# EXERCISE DIRECTIONS:
Would you please restate every record exactly as written?

EXCERPTED RECORDS Start Marker

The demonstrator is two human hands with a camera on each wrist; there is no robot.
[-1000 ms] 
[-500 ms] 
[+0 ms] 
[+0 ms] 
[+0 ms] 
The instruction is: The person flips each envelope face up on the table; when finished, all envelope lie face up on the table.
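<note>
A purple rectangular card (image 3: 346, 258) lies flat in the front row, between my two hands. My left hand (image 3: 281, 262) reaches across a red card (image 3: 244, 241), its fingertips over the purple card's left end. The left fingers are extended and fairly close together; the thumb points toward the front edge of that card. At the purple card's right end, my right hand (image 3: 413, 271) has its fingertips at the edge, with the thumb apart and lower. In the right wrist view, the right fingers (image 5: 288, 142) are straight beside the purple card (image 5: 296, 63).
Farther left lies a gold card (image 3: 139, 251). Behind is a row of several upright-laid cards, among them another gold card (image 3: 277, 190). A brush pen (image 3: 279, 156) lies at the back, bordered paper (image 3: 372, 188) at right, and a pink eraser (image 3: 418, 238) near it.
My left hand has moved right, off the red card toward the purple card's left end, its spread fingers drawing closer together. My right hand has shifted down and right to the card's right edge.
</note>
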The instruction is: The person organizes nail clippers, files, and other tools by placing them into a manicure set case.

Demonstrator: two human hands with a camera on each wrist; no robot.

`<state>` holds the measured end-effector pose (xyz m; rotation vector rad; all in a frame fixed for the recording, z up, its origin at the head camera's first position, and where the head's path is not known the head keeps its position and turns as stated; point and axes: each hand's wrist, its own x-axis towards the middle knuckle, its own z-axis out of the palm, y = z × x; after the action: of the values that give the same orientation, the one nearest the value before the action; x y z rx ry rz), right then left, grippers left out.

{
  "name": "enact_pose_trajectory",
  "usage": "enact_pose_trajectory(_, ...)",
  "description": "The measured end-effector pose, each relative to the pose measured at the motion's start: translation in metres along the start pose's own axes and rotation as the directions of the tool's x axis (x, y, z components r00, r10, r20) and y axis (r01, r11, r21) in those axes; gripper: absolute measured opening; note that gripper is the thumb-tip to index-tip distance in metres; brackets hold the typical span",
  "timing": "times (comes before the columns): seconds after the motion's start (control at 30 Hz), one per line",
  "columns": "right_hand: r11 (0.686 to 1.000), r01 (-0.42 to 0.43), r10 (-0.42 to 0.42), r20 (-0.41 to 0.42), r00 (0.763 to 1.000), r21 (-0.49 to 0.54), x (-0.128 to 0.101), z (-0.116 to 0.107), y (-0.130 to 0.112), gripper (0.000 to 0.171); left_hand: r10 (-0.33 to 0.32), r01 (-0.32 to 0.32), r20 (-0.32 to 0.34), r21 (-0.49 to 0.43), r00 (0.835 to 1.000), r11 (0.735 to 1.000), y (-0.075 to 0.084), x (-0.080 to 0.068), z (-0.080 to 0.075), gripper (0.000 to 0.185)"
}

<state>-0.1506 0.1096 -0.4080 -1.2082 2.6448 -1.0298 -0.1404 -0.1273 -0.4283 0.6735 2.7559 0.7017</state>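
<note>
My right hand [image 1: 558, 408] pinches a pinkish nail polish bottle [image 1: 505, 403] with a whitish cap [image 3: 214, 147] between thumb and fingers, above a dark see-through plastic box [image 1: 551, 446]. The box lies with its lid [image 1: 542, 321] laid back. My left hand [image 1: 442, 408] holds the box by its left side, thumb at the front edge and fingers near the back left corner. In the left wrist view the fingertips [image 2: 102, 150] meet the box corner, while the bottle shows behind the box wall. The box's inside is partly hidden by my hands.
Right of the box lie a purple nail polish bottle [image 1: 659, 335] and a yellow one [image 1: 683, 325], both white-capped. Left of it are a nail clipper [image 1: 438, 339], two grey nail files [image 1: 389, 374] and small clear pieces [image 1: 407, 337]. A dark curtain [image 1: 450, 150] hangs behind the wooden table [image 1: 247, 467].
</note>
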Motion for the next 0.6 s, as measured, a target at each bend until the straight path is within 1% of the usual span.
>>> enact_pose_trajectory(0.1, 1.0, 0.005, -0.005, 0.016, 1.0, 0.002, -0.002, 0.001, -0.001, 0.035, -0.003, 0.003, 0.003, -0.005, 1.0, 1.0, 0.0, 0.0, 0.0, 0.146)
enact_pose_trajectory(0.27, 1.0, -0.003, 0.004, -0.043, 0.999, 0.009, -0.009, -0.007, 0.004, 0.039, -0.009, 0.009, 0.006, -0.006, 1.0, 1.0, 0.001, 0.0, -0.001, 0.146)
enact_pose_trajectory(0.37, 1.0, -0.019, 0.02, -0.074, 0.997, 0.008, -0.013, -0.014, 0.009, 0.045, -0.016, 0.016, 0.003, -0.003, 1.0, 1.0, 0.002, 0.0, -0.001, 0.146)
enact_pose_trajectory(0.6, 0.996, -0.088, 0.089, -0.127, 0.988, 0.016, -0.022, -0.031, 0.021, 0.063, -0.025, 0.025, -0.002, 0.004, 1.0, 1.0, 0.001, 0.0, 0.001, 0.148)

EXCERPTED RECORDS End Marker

# OUTPUT FOR THIS TASK:
The demonstrator is two human hands with a camera on each wrist; there is no robot.
[-1000 ms] 
[-500 ms] 
[+0 ms] 
[+0 ms] 
[+0 ms] 
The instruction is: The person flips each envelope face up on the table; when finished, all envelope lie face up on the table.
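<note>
A purple rectangular card (image 3: 346, 258) lies flat in the front row, between my two hands. My left hand (image 3: 281, 262) reaches across a red card (image 3: 244, 241), its fingertips over the purple card's left end. The left fingers are extended and fairly close together; the thumb points toward the front edge of that card. At the purple card's right end, my right hand (image 3: 413, 271) has its fingertips at the edge, with the thumb apart and lower. In the right wrist view, the right fingers (image 5: 288, 142) are straight beside the purple card (image 5: 296, 63).
Farther left lies a gold card (image 3: 139, 251). Behind is a row of several upright-laid cards, among them another gold card (image 3: 277, 190). A brush pen (image 3: 279, 156) lies at the back, bordered paper (image 3: 372, 188) at right, and a pink eraser (image 3: 418, 238) near it.
My left hand has moved right, off the red card toward the purple card's left end, its spread fingers drawing closer together. My right hand has shifted down and right to the card's right edge.
</note>
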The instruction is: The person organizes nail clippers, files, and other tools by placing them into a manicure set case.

Demonstrator: two human hands with a camera on each wrist; no robot.

`<state>` holds the measured end-effector pose (xyz m; rotation vector rad; all in a frame fixed for the recording, z up, its origin at the head camera's first position, and where the head's path is not known the head keeps its position and turns as stated; point and axes: each hand's wrist, its own x-axis towards the middle knuckle, its own z-axis out of the palm, y = z × x; after the action: of the values that give the same orientation, the one nearest the value before the action; x y z rx ry rz), right then left, grippers left out.

{
  "name": "enact_pose_trajectory",
  "usage": "enact_pose_trajectory(_, ...)",
  "description": "The measured end-effector pose, each relative to the pose measured at the motion's start: translation in metres along the start pose's own axes and rotation as the directions of the tool's x axis (x, y, z components r00, r10, r20) and y axis (r01, r11, r21) in those axes; gripper: absolute measured opening; note that gripper is the thumb-tip to index-tip distance in metres; brackets hold the typical span",
  "timing": "times (comes before the columns): seconds after the motion's start (control at 30 Hz), one per line",
  "columns": "right_hand: r11 (0.686 to 1.000), r01 (-0.42 to 0.43), r10 (-0.42 to 0.42), r20 (-0.41 to 0.42), r00 (0.763 to 1.000), r21 (-0.49 to 0.54), x (-0.128 to 0.101), z (-0.116 to 0.107), y (-0.130 to 0.112), gripper (0.000 to 0.171); left_hand: r10 (-0.33 to 0.32), r01 (-0.32 to 0.32), r20 (-0.32 to 0.34), r21 (-0.49 to 0.43), r00 (0.835 to 1.000), r11 (0.735 to 1.000), y (-0.075 to 0.084), x (-0.080 to 0.068), z (-0.080 to 0.075), gripper (0.000 to 0.185)"
}

<state>-0.1506 0.1096 -0.4080 -1.2082 2.6448 -1.0298 -0.1404 -0.1273 -0.4283 0.6735 2.7559 0.7017</state>
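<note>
My right hand [image 1: 558, 408] pinches a pinkish nail polish bottle [image 1: 505, 403] with a whitish cap [image 3: 214, 147] between thumb and fingers, above a dark see-through plastic box [image 1: 551, 446]. The box lies with its lid [image 1: 542, 321] laid back. My left hand [image 1: 442, 408] holds the box by its left side, thumb at the front edge and fingers near the back left corner. In the left wrist view the fingertips [image 2: 102, 150] meet the box corner, while the bottle shows behind the box wall. The box's inside is partly hidden by my hands.
Right of the box lie a purple nail polish bottle [image 1: 659, 335] and a yellow one [image 1: 683, 325], both white-capped. Left of it are a nail clipper [image 1: 438, 339], two grey nail files [image 1: 389, 374] and small clear pieces [image 1: 407, 337]. A dark curtain [image 1: 450, 150] hangs behind the wooden table [image 1: 247, 467].
</note>
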Motion for the next 0.6 s, as measured, a target at each bend until the straight path is within 1% of the usual span.
>>> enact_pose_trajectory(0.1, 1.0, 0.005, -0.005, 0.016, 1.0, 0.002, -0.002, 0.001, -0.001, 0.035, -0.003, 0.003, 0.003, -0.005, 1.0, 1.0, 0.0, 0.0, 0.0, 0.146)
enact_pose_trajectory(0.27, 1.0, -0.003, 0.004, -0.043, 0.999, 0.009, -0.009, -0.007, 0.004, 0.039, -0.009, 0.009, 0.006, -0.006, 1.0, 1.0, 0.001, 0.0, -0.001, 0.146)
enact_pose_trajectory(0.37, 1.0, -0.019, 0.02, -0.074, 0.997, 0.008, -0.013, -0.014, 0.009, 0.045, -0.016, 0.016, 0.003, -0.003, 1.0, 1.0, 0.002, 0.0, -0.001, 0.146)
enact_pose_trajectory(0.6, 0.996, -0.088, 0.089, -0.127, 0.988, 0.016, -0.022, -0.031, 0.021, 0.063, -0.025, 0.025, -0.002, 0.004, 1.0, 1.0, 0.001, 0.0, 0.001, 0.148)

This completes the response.